Vintners in Europe this past summer had plenty to dread. They’re the canaries in the coal mine of climate change. For many, 2023 will go down as a vintage to forget. And I don’t mean forget in the
cellar, I mean just forget.

I saw first-hand the devastation wrought by baseball-sized mid-summer hail in northeastern Italy. Vineyards on the plains of Friuli and the Veneto in the path of devastation were smashed to organic pieces. One-hundred-percent crop loss, and a few dead vines for insult.

When the rain started in the North Italian region of Emilia-Romagna in early May, there was relief at first, a reprieve from a prolonged drought. But euphoria soon turned to despair as six months’ worth of rain fell over a two-week span. And then, another six months’ worth of rain fell, this time in 36 hours.

Other catastrophes were more continental in scope. An entire swath of southern Europe, for example, faced unrelenting heat in the hottest July ever recorded. France experienced its hottest day ever recorded, in the second half of August.

Extreme heat is particularly stressful for grapes, especially late season, causing shrivelling through water loss and a reduction in harvest volumes. Quality suffers. Vines shut down in extreme heat. Photosynthesis is interrupted and sugar accumulation slows. Intense UV light can also burn berries, degrading colour pigments and leading to premature browning and an increase in raisined bitter flavours.

One grower in the Languedoc I visited in late September just shook his head when I asked about the harvest volume from his drought-stricken, heat-afflicted organic vineyards. “I had to buy 50 percent of my needs,” he said.

The scorching heat also triggered wildfires that burned nearly half a million hectares and sometimes engulfed vineyards, especially in Sicily, Rhodes and the Canary Islands.

Even grapes not touched directly by fire were tainted by smoke, causing a noticeable charred, campfire-like taste in wines.

But perhaps the biggest cautionary tale of vintage 2023 in Europe was the volume- and quality-ravaging effects of peronospora — downy mildew — a fungal disease that attacks grapevines, infecting leaves, generating a white cottony film on their undersides, reducing photosynthesis and shrivelling berries. Downy mildew thrives in hot, wet conditions, and 2023 served up a perfect storm.

In Bordeaux on France’s Atlantic coast, for example, vineyards without the means to regularly spray vines with antifungals are reporting near 100-percent crop losses. Some 90 percent of Bordeaux vineyards were affected by mildew. But downy mildew affected vineyards throughout Europe, from Portugal to Hungary, with organically farmed vineyards especially hard hit.
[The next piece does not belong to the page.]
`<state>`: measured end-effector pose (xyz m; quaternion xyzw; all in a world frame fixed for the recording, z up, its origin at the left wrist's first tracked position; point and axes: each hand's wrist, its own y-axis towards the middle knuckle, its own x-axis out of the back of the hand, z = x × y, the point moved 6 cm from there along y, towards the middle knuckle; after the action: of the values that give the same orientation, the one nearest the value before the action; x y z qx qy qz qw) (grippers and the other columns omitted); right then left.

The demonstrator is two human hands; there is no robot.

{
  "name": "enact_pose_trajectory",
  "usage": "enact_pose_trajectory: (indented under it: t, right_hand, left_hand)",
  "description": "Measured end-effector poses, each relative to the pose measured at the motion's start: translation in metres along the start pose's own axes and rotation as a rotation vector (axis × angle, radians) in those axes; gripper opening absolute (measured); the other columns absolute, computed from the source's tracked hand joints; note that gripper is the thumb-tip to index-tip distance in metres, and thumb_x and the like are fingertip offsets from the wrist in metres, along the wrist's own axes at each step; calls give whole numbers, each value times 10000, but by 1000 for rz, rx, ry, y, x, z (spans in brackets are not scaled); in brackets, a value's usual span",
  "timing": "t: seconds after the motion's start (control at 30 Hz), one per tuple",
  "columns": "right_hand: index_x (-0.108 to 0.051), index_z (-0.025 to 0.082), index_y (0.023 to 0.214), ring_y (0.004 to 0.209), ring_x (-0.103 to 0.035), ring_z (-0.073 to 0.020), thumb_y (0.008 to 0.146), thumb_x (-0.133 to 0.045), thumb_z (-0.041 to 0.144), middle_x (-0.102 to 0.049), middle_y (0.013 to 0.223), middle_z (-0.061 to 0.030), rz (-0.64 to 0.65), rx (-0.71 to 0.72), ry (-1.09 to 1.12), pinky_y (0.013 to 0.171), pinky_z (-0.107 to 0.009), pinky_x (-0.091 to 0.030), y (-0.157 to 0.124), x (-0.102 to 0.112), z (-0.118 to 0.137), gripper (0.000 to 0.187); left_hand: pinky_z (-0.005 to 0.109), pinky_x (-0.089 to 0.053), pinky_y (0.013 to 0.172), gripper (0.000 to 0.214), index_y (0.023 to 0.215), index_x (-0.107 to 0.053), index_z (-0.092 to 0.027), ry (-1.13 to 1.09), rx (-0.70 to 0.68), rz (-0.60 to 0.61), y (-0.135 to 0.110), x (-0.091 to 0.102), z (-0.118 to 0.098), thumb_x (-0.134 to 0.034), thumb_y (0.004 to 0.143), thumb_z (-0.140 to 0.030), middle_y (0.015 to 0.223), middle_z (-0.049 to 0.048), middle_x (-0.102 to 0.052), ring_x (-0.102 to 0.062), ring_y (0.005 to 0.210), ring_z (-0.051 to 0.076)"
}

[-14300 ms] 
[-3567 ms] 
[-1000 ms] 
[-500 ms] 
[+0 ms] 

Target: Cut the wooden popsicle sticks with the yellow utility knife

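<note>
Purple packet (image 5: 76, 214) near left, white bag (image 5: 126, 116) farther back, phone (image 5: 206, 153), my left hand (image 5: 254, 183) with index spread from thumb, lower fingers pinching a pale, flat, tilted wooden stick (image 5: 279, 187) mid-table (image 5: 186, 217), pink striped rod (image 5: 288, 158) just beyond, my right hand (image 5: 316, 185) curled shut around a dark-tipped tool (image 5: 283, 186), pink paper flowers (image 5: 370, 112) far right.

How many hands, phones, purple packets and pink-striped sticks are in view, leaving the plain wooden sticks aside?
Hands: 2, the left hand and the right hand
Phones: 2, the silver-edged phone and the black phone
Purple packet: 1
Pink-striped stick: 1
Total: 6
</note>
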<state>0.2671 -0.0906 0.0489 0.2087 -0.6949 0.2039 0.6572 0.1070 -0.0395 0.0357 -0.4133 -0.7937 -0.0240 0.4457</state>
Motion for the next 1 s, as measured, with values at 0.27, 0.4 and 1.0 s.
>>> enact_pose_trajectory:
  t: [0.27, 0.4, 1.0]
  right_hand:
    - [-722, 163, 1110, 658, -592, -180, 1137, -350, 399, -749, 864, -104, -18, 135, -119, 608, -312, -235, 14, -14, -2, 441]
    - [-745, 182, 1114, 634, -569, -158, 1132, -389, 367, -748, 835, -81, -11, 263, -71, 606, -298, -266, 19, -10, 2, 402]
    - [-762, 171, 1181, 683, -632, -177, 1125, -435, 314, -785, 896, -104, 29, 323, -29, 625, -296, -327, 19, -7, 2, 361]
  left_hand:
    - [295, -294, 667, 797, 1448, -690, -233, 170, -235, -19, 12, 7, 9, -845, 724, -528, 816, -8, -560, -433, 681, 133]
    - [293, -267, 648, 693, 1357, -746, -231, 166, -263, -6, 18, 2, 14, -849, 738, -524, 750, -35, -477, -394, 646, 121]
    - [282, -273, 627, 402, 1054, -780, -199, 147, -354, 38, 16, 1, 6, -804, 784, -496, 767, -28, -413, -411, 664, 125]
These are just a few random examples of the dark times experienced this summer in Europe, plucked from a sea of misfortunes. All told, wine production in Italy is estimated to slide 14 percent, though central and southern regions have lost up to 50 percent. Spanish wine production is estimated to have fallen by 20 percent.

So, where are the silver linings? Though not much solace to individual growers, lower production in Italy, Spain and France, the world’s three largest producers, will help ease a glut that has prompted the EU to allow crisis distillation of surplus wine. European winemakers are dealing with a drop in consumption on the back of inflation, anti-alcohol lobbies and ample supplies after a good 2022 harvest and a buildup of stocks during the Covid-19 pandemic.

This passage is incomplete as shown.